The photo on this page was taken a year after the big Christchurch earthquake. It represented an inner Christchurch suburb community attempt to cope with the ‘new normal’ the city had been presented with by these devastating earthquakes. Once collapsed buildings had been cleared from their sites, new community initiated uses evolved, in some cases on a temporary basis, in other situations temporary became at least semi-permanent. Isn’t it amazing how much difference an old arm chair and a repurposed refrigerated display cabinet can make filled with books can make when stumbles across them where one least expects them? For me, coming across that scene some years ago was a timely reminder that a lot of things had changed in Christchurch and that I needed to look at anything related to the city and its people from a different perspective.
Fast forward to today…
The whole world is dealing with a ‘new’ normal situation.

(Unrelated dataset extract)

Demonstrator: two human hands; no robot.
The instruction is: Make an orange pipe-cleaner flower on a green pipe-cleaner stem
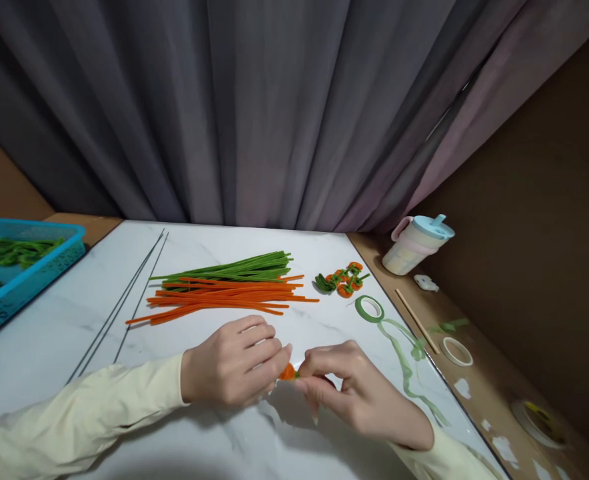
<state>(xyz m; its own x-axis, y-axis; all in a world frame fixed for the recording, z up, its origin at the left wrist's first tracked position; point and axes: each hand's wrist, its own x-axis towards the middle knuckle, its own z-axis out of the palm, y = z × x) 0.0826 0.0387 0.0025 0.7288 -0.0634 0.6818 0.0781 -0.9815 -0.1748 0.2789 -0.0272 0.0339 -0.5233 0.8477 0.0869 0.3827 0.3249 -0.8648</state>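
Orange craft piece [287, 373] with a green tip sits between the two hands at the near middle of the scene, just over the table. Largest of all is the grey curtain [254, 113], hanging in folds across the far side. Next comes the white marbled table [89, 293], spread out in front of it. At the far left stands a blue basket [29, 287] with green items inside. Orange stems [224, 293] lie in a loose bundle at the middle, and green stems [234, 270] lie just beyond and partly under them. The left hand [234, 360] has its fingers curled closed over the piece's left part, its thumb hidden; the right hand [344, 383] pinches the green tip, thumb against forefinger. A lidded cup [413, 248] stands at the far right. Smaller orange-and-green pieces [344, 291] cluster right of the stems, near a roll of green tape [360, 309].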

And yes, there are some people who hate this expression because they pursue their own theories on what Covid is all about and are often not available for rational discussion.
The big difference for me though between the Christchurch example and how Covid is impacting in our society, is that it is difficult to find lasting physical evidence of the destruction the pandemic is causing. Yes, we are also having to deal with collapsing structures, but these are typically in the virtual space, supply chains for example.

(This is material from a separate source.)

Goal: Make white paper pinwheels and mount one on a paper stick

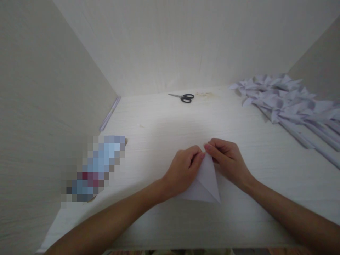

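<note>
A folded sheet of white paper (205,180), roughly triangular with creases across it, is held between both hands just over the pale table. My left hand (186,168) pinches it near its top corner and covers its left side. Close beside it, my right hand (225,157) is closed with thumb and forefinger pressed together at the same upper corner. The far tip of the paper is partly hidden by the fingers. Its lower edge points toward me.
Black-handled scissors (184,97) lie at the back of the white table (159,117). Several white paper pinwheels (281,95) on paper sticks are piled at the right. Thin paper strips (110,113) lean by the left wall, with a blurred-out object (98,170) nearer me.
</note>
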A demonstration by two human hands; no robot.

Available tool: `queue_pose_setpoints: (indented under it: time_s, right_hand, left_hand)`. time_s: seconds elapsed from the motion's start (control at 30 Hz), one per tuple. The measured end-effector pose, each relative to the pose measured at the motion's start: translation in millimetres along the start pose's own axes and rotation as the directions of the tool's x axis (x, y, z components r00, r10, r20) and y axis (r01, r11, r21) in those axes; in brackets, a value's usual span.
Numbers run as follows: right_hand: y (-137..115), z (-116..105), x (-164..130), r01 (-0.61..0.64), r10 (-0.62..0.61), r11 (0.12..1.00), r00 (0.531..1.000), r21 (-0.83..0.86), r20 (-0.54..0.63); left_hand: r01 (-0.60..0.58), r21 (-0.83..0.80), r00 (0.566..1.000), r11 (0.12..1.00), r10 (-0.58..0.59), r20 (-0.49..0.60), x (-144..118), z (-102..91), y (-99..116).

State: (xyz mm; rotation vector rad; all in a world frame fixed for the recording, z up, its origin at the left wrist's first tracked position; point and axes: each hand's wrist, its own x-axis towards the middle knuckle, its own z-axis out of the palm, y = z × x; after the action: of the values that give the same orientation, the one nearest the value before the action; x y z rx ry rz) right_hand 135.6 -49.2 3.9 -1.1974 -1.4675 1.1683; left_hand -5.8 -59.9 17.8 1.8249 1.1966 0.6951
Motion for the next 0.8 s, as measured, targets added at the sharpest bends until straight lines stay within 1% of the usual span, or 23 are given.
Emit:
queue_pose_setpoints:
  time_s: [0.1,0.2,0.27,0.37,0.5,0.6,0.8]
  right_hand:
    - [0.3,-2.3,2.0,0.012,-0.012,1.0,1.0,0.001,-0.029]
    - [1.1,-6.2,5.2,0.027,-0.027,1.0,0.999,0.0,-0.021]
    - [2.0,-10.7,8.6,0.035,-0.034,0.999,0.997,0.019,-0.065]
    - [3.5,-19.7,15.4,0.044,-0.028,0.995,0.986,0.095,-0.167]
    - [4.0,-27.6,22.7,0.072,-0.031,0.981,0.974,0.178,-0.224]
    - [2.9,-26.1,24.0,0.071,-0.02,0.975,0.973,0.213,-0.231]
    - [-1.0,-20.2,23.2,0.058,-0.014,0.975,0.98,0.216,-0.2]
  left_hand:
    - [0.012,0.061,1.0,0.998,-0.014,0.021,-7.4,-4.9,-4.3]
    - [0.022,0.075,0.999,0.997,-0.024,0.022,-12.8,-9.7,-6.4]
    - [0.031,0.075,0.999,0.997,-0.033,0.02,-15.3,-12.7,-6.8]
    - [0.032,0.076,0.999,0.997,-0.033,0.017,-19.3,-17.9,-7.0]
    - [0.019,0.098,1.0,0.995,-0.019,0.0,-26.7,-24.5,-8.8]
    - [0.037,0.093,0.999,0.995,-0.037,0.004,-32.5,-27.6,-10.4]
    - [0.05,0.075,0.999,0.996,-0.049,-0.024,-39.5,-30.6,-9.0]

In other words, the evidence is not a cleared site where a house used to stand but the emotions of and impact on people.
People who are impacted on Covid do need some normality in their lives and it is increasingly becoming difficult to find someone who has not been impacted. If not directly by the infection, then as a consequence of society’s attempts to deal with and protect itself. Lockdown, wearing masks, working from a home office, is all feasible one way or another but theses changes do leave traces.